The biomass used to produce biofuel is most easily converted to ethanol, but that has always come with trade-offs. The primary problem: ethanol is less energy dense than petroleum-based fuels, and most vehicles can't burn more than a 15 percent mix of ethanol and standard gasoline.
Now, however, a Rice University press release reports that researchers (The Gonzalez Group) have created a new method for rapidly converting simple glucose into butanol using the E. coli bacteria. In a paper published online in Nature, Rice's team described how it reversed one of the most efficient of all metabolic pathways, the beta oxidation cycle, to engineer bacteria that produce biofuel at a record pace.
Just how fast are Rice's single-celled chemical factories? On a cell-per-cell basis, the bacteria produced butanol, a biofuel that can be substituted for gasoline in most engines, about 10 times faster than any previously reported organism. "That's really not even a fair comparison because the other organisms used an expensive, enriched feedstock, and we used the cheapest thing you can imagine, just glucose and mineral salts," said Ramon Gonzalez, associate professor of chemical and biomolecular engineering at Rice and lead co-author of the Nature study.
Gonzalez's laboratory is in a race with hundreds of labs around the world to find green methods for producing chemicals like butanol that have historically come from petroleum. "We call these 'drop-in' fuels and chemicals, because their structure and properties are very similar, sometimes identical, to petroleum-based products," he said. "That means they can be 'dropped in,' or substituted, for products that are produced today by the petrochemical industry."
Reversing the beta oxidation cycle
Butanol is a relatively short molecule, with a backbone of just four carbon atoms. Molecules with longer carbon chains have been even more troublesome for biotech producers to make, particularly molecules with chains of 10 or more carbon atoms. Gonzalez said that's partly because researchers have focused on ramping up the natural metabolic processes that cells use to build long-chain fatty acids. Gonzalez and students Clementina Dellomonaco, James Clomburg and Elliot Miller took a completely different approach.
"Rather than going with the process nature uses to build fatty acids, we reversed the process that it uses to break them apart," Gonzalez said. "It's definitely not conventional, but it makes sense because the routes nature has selected to build fatty acids are very inefficient compared with the reversal of the route it uses to break them apart."
The beta oxidation process is one of biology's most fundamental, Gonzalez said. Species ranging from single-celled bacteria to human beings use beta oxidation to break down fatty acids and generate energy.

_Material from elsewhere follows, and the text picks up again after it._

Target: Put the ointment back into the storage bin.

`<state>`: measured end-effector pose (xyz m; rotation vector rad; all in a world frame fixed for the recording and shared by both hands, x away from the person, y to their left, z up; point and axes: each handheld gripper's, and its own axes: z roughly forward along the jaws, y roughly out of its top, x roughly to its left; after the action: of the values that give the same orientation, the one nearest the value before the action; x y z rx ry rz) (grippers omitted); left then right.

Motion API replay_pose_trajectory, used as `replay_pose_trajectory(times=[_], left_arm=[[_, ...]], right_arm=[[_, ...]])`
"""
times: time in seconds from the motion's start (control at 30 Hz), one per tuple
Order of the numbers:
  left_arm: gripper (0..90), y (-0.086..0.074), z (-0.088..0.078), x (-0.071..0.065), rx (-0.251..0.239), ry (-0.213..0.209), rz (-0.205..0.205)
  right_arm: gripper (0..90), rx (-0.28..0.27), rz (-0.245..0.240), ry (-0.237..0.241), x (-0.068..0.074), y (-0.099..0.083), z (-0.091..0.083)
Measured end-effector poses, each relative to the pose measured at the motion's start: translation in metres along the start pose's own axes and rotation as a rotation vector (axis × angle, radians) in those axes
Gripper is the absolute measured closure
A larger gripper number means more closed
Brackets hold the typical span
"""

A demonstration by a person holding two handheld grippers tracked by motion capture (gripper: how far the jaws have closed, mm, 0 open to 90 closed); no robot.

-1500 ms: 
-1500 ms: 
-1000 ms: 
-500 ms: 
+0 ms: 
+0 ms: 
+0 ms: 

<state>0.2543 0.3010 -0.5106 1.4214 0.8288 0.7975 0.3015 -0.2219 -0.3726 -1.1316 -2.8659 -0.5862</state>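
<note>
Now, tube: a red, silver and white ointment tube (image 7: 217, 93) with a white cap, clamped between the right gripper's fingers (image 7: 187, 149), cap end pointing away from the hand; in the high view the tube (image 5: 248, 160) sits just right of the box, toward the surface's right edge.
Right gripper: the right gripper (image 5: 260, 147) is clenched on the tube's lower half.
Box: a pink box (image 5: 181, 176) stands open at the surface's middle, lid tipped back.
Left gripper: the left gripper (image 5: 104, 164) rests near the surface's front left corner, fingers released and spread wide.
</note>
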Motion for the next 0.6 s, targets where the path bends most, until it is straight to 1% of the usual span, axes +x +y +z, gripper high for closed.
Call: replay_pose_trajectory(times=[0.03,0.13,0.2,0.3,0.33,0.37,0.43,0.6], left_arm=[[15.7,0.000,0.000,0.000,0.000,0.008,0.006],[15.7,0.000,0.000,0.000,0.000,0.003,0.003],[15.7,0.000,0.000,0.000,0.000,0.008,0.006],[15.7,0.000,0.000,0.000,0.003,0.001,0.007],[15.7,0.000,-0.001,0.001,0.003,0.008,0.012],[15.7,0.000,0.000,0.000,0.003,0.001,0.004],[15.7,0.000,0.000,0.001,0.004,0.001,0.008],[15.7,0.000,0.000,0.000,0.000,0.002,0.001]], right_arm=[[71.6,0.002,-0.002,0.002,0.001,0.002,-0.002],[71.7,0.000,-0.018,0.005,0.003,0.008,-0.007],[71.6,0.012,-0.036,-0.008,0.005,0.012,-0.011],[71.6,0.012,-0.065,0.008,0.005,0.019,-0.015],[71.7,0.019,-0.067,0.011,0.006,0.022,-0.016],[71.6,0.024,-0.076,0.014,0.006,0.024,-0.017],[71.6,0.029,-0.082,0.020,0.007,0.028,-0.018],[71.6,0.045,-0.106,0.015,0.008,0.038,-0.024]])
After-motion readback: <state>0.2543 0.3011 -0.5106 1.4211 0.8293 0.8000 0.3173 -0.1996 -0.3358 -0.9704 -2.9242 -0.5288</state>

In the Nature study, Gonzalez's team reversed the beta oxidation cycle by selectively manipulating about a dozen genes in the bacteria Escherichia coli. They also showed that selective manipulations of particular genes could be used to produce fatty acids of particular lengths, including long-chain molecules like stearic acid and palmitic acid, which have chains of more than a dozen carbon atoms.
A reviewer at ars technica said:
Student James Clomburg...the authors are successfully leveraging decades of bacterial genetics and basic biochemistry to do this work. They really are building something using information that was pieced together by hundreds of researchers, most of whom probably didn't ever think their work would have implications for the oil economy.
It's also simply a tour de force of genetic engineering. Every time a reaction went too slowly, the researchers would pop a few extra copies of the relevant genes in to speed it up. Any sign of unwanted byproducts and they knocked out the genes that produced them.
"This is not a one-trick pony," Gonzalez said. "We can make many kinds of specialized molecules for many different markets. We can also do this in any organism. Some producers prefer to use industrial organisms other than E. coli, like algae or yeast. That's another advantage of using reverse-beta oxidation, because the pathway is present in almost every organism."